## Problem to work on
With the pictures left out, print exactly the lines below that run from the one containing "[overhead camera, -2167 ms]" through the one containing "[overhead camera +".

## Supplied material
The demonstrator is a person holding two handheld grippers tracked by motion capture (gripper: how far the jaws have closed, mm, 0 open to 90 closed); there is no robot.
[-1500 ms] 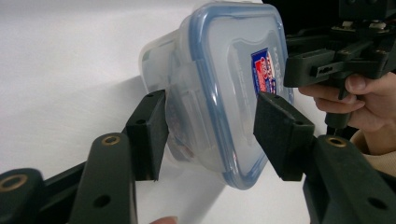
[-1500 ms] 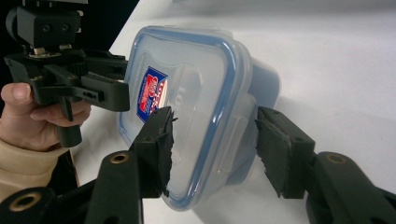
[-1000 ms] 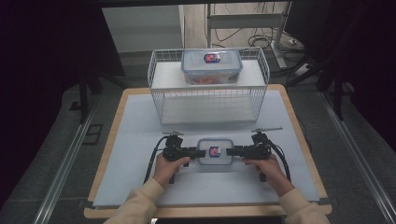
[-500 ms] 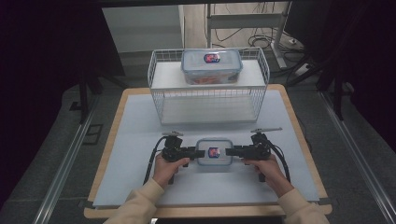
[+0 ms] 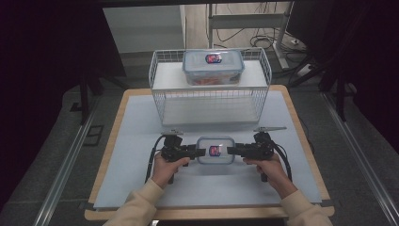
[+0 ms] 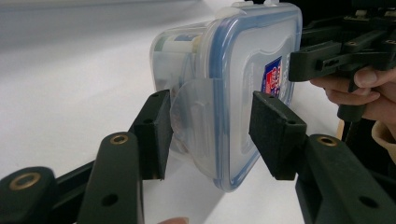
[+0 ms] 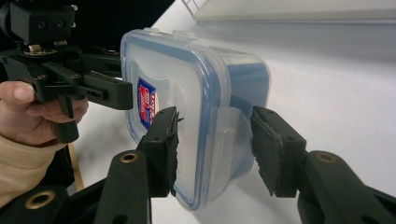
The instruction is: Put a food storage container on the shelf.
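Note:
A clear plastic container [image 5: 215,150] with a blue-rimmed lid and a red-and-blue label lies between my two grippers near the table's front. My left gripper [image 5: 201,151] grips its left end, my right gripper [image 5: 230,150] its right end. In the left gripper view the jaws [image 6: 210,135] clamp the container [image 6: 233,93] at its clip flap, one pad on the lid and one on the base. The right gripper view shows that gripper [image 7: 212,149] holding the container [image 7: 187,93] the same way. Whether the container rests on the table or hangs just above it, I cannot tell.
A white wire basket [image 5: 209,101] stands at the back of the table. On its top shelf sits a second lidded container [image 5: 213,67]. The pale table mat [image 5: 136,127] spreads to both sides, with a wooden table edge [image 5: 301,122] around it.

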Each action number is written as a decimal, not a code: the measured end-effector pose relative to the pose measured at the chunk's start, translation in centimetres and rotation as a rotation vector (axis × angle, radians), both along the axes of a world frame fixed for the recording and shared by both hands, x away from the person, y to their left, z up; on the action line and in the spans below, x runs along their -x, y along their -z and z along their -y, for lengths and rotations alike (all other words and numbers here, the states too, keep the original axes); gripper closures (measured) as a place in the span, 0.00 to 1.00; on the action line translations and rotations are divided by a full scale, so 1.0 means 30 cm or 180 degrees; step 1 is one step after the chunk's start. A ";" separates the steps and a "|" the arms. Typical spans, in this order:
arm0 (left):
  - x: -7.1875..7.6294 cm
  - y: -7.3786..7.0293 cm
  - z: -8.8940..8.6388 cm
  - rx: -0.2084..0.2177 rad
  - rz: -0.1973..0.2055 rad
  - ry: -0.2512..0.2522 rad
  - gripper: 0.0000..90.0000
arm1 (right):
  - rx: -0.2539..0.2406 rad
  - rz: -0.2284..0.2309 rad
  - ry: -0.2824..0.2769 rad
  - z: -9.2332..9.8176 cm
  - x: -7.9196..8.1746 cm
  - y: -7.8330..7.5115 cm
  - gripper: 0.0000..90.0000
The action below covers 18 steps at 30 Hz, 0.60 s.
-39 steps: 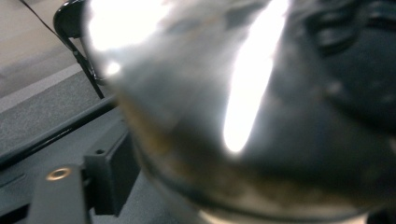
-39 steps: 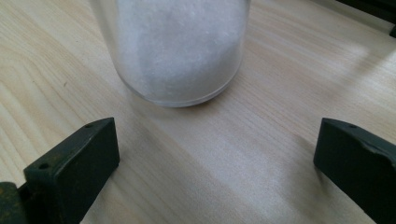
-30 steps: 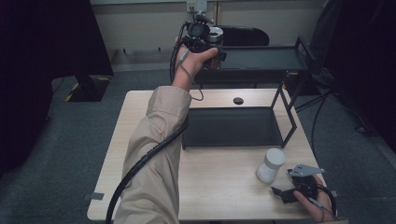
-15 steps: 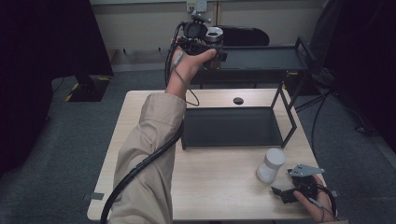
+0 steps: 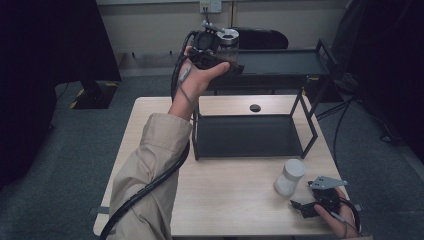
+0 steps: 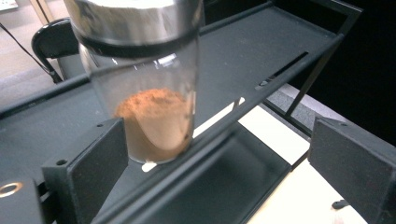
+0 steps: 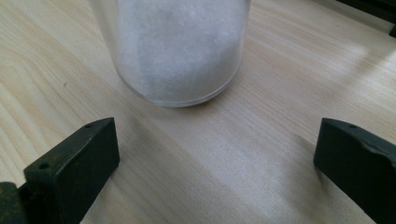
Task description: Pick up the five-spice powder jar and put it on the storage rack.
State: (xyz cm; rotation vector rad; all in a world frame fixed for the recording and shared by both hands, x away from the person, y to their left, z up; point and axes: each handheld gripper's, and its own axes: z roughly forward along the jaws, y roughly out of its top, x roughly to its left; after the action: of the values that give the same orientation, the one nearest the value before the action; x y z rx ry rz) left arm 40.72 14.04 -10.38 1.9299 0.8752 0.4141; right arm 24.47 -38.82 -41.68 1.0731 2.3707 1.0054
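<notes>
A glass jar of brown powder (image 6: 154,116) with a metal lid stands near the front edge of the black rack's upper shelf (image 6: 261,42); from above the same jar (image 5: 230,37) shows at the shelf's left end. My left gripper (image 6: 217,144) is open, its jaws wide apart just short of the jar, raised at shelf height (image 5: 227,57). A jar of white powder (image 7: 180,51) stands on the wooden table (image 7: 261,154), seen from above at the right front (image 5: 290,176). My right gripper (image 7: 217,135) is open and low, close in front of it (image 5: 306,199).
The rack's lower tray (image 5: 247,135) sits in the middle of the table, with thin posts (image 5: 311,115) rising to the upper shelf. A small black disc (image 5: 255,107) lies behind the tray. A dark chair (image 5: 265,37) stands beyond the rack. The table's near edge lies just under my right hand.
My left hand and gripper have shifted slightly left and back at the upper shelf while the brown jar stays in place. The right gripper and white jar have not moved.
</notes>
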 end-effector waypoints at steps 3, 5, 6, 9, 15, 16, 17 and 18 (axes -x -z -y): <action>0.009 0.017 -0.008 0.0021 0.0000 0.0018 0.05 | 0.0000 0.0000 0.0001 0.000 0.000 0.000 0.00; 0.014 0.029 -0.013 0.0018 0.0009 0.0043 0.05 | 0.0001 0.0000 0.0001 0.000 0.000 0.000 0.00; 0.018 0.035 -0.014 0.0011 0.0007 0.0033 0.05 | -0.0001 -0.0002 0.0003 0.000 0.000 0.000 0.00; 0.028 0.057 -0.025 0.0015 0.0007 0.0065 0.05 | 0.0000 -0.0002 0.0003 0.000 0.000 0.000 0.00; 0.041 0.110 -0.055 0.0052 -0.0036 0.0072 0.05 | 0.0001 -0.0001 0.0002 0.000 0.000 0.000 0.00; 0.044 0.117 -0.057 0.0034 -0.0031 0.0070 0.05 | 0.0000 -0.0002 0.0004 -0.001 0.001 0.000 0.00; 0.046 0.125 -0.061 0.0023 -0.0037 0.0075 0.05 | 0.0000 -0.0002 0.0004 -0.001 0.001 0.000 0.00; 0.050 0.137 -0.069 0.0043 -0.0043 0.0080 0.05 | 0.0000 -0.0002 0.0004 -0.001 0.001 0.000 0.00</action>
State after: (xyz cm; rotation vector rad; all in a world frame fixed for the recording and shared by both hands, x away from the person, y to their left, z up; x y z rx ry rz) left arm 39.23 16.11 -14.51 1.9315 0.8596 0.3798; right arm 24.45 -38.80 -41.67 1.0749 2.3703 1.0049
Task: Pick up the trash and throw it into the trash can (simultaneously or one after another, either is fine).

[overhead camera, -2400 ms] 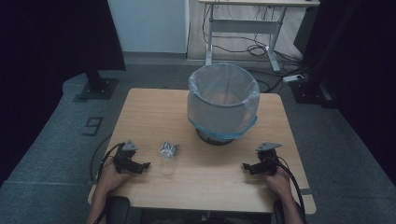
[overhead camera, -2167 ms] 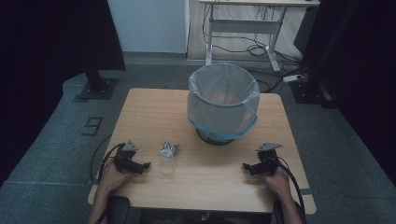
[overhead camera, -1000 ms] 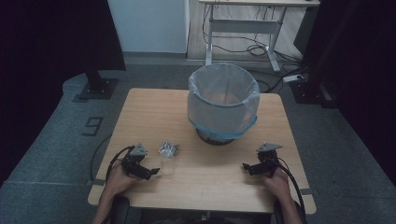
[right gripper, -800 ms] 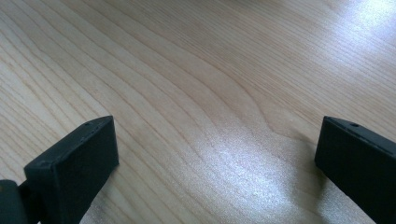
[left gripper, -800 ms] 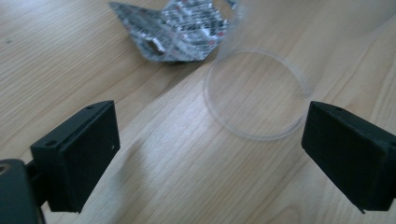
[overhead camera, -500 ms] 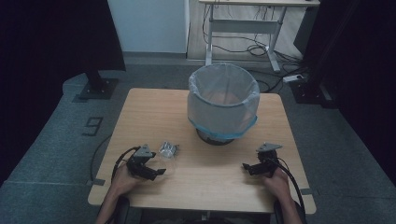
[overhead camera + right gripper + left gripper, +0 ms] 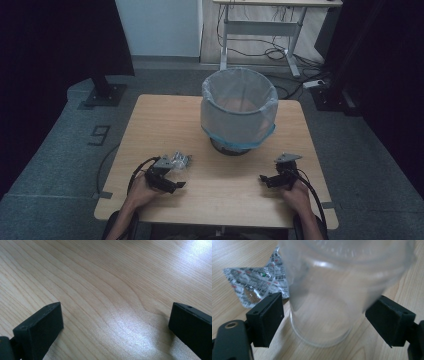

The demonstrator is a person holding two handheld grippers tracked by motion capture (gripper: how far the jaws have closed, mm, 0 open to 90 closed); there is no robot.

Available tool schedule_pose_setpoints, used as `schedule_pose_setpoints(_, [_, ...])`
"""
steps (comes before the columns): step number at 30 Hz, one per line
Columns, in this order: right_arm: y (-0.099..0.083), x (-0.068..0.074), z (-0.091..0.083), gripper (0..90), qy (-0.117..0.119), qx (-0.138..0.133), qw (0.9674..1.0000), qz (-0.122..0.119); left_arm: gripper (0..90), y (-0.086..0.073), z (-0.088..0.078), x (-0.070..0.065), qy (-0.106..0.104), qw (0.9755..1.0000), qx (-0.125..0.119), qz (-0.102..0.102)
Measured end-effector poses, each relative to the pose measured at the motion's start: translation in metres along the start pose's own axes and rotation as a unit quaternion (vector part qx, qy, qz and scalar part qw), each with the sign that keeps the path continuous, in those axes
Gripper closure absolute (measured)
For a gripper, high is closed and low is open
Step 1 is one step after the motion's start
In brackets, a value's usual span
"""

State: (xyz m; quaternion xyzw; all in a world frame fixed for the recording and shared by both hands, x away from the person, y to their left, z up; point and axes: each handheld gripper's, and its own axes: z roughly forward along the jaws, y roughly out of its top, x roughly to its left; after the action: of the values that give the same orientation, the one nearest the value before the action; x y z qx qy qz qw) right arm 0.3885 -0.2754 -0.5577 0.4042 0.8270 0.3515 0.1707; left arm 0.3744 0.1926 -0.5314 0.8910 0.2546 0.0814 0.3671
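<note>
Item: clear plastic cup [image 7: 324,297], standing upright on the wooden worktop [image 7: 165,120], near the person's edge, left of centre. It is seen between the two black jaws of the left tongs [image 7: 324,320]; the jaws have just been closing around it, and both pads appear pressed against the cup's wall.

Item: crumpled printed foil wrapper [image 7: 254,282], lying flat on the worktop just beside the cup, behind the left-hand jaw in the left gripper view; in the high view it is seen at [image 7: 181,160].

Item: right tongs [image 7: 115,327], held low over bare wood, jaws wide apart, nothing between them.

Item: bin lined with a pale bag [image 7: 239,112], placed at the worktop's far middle, well apart from both tongs.
</note>
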Motion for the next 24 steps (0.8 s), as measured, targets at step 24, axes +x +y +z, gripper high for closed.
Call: schedule_pose_setpoints(24, [0.000,0.000,0.000,0.0,0.000,0.000,1.0000,0.000,31.1,0.012,0.005,0.000,0.018,0.9998,0.002,-0.010])
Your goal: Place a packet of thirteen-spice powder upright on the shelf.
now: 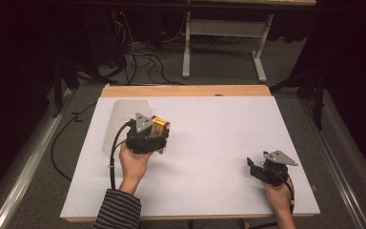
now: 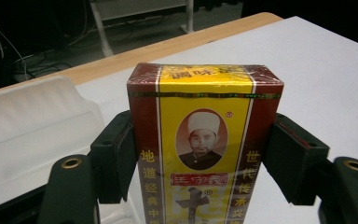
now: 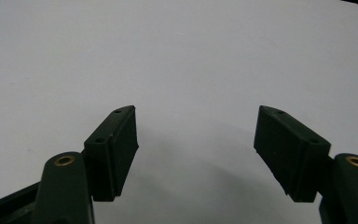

## Exercise answer
[overhead camera, -2167 ms] 
[overhead camera, -1000 ms] 
[right gripper, -800 ms] 
[left gripper, -800 ms] 
[overhead camera, -500 ms] 
[overhead camera + right gripper + left gripper, +0 ms] 

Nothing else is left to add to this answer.